This page contains an implementation in Maple of the Markov chain models of chromosomal instability that we introduced in the papers:
- A. Laughney, S. Elizalde, G. Genovese and S. Bakhoum, Dynamics of tumor heterogeneity derived from clonal karyotypic evolution, Cell Rep. 12 (2015), 809-820.
- S. Elizalde, A. Laughney and S. Bakhoum, A Markov chain for numerical chromosomal instability in clonally expanding populations, PLoS Comput. Biol. 14(9): e1006447.

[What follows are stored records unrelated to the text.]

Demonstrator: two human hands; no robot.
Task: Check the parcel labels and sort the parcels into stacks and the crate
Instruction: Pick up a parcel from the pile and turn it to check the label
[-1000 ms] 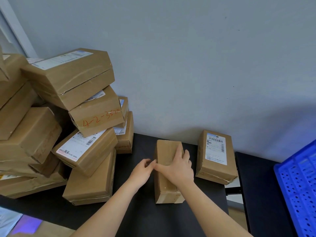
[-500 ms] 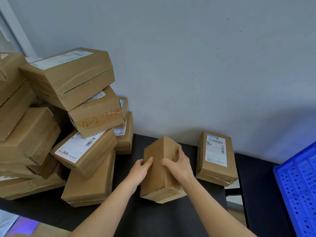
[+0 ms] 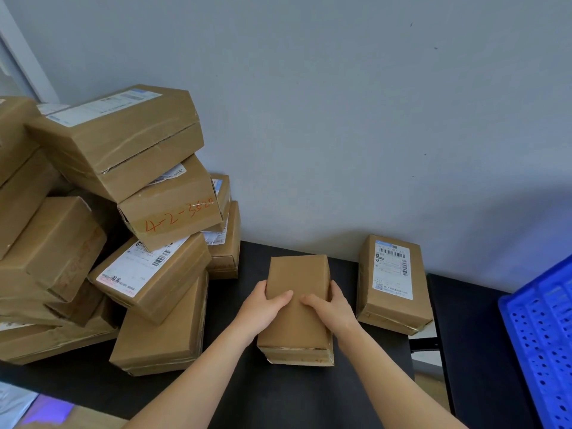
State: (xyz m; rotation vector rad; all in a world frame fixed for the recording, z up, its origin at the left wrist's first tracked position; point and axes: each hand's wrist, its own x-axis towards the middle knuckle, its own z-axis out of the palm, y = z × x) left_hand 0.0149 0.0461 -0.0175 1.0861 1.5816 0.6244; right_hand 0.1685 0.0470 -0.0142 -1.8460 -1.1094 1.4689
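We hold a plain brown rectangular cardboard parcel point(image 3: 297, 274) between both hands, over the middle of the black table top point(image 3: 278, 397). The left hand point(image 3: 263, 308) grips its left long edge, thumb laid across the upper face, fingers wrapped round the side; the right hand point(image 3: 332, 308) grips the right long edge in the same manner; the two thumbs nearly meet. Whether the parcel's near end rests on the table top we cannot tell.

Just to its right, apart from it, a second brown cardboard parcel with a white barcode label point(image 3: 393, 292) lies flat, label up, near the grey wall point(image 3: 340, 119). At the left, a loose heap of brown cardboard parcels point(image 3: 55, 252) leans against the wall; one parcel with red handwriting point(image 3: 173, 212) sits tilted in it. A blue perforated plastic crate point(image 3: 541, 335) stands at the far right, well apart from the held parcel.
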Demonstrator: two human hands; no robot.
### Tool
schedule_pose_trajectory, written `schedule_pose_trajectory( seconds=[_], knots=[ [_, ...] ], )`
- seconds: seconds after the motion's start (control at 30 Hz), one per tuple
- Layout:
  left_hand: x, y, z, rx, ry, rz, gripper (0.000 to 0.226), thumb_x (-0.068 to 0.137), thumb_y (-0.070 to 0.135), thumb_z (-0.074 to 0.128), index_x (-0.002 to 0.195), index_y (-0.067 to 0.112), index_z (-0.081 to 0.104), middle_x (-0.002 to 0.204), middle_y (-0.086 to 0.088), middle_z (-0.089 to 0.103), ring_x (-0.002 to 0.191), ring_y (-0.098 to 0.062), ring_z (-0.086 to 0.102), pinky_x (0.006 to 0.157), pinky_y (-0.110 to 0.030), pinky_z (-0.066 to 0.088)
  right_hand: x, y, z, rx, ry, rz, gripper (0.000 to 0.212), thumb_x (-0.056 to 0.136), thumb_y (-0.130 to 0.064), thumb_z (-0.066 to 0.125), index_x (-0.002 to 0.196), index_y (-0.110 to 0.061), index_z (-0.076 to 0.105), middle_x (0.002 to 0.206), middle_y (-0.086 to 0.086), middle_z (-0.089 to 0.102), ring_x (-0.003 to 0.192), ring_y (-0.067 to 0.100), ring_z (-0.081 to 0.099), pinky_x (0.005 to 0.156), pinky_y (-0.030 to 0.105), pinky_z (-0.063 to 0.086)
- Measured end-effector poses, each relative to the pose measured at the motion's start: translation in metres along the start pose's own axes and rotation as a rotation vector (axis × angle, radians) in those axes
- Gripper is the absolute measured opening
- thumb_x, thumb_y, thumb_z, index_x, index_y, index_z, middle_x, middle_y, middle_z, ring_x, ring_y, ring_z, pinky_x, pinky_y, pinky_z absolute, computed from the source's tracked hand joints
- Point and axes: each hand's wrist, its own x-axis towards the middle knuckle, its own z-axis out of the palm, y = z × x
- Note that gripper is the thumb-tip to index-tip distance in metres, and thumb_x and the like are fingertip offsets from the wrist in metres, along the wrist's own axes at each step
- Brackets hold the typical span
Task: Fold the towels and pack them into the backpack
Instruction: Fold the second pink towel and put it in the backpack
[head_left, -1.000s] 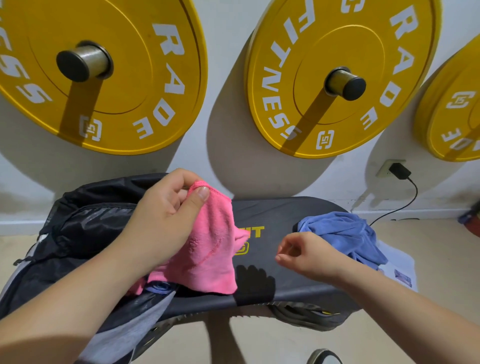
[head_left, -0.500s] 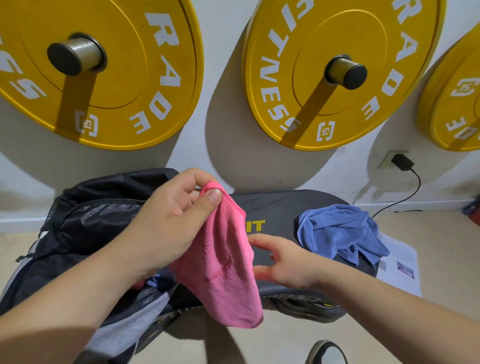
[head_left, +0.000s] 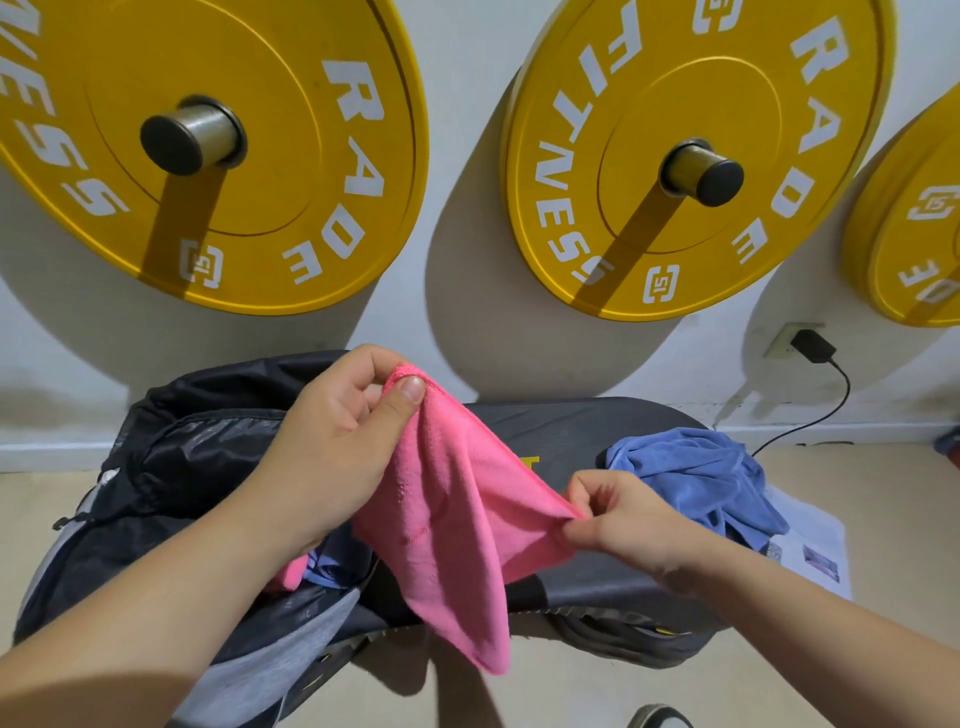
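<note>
At center frame, left grip (head_left: 332, 457) and right grip (head_left: 618, 525) each pinch 1 corner of the pink towel (head_left: 447, 519), beside the backpack (head_left: 182, 457).

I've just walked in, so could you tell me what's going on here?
A person holds a pink towel above a black bench, the left hand pinching its top corner and the right hand a lower one. A crumpled blue towel lies on the bench; the black backpack sits at the left.
</note>
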Motion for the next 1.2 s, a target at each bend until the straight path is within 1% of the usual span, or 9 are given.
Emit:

- T. Watkins, E. Lim, M. Petkovic, S. Elizalde, N. Birkbak, G. Wilson, A. Rowan, S. Dewhurst, J. Demeulemeester, S. Dentro, S. Horswel, L. Au, K. Haase, M. Escudero, W. Gronroos, R. Rosenthal, M. Al Bakir, H. Xu, K. Litchfield, W.T. Lu, T. Mourikis, M. Dietzen, L. Spain, G. Cresswell, D. Biswas, P. Lamy, I. Nordentoft, K. Harbst, F. Castro-Giner, L. Yates, F. Caramia, F. Jaulin, C. Vicier, I. Tomlinson, R. Cho, B. Bastian, L. Dyrskjot, G. Jonsson, P. Savas, S. Loi, P. Campbell, F. Andre, N. Luscombe, Z. Szallasi, M. Jamal-Hanjani, S. Turajlic, P. Van Loo, S. Bakhoum, R. Schwarz, N. McGranahan and C. Swanton, Pervasive Chromosomal Instability and Karyotype Order During Tumour Evolution, Nature 587 (2020), 126-132.
Maple files
- model_with_scores.mw contains an implementation of the Markov chain model from the first two papers above. It includes all the necessary functions to run model with and without chromosome scores, as well as functions used to produce the plots in the paper showing distributions of karyotypes and related data, along with examples of their usage.
- model_with_scores_and_arm_level_events.mw
contains an implementation of the variation of the model used in the third paper above, which incorporates arm-level events and keeps track of copy numbers of each arm.
The first part of the file contains all the necessary functions to run the model. The second part runs the model on different inputs and different parameter values, and it outputs the model predictions in separate files. The third part imports the data from the four files below provided by Tom Watkins, containing tumor multiregion genomic sequence data and chromosome copy number information from 1421 samples from 394 tumours across 25 cancer types. The fourth part compares the model predictions to the patient data, and produces plots that measure the prediction error of different versions of the model with different parameter values, in order to compare their performance.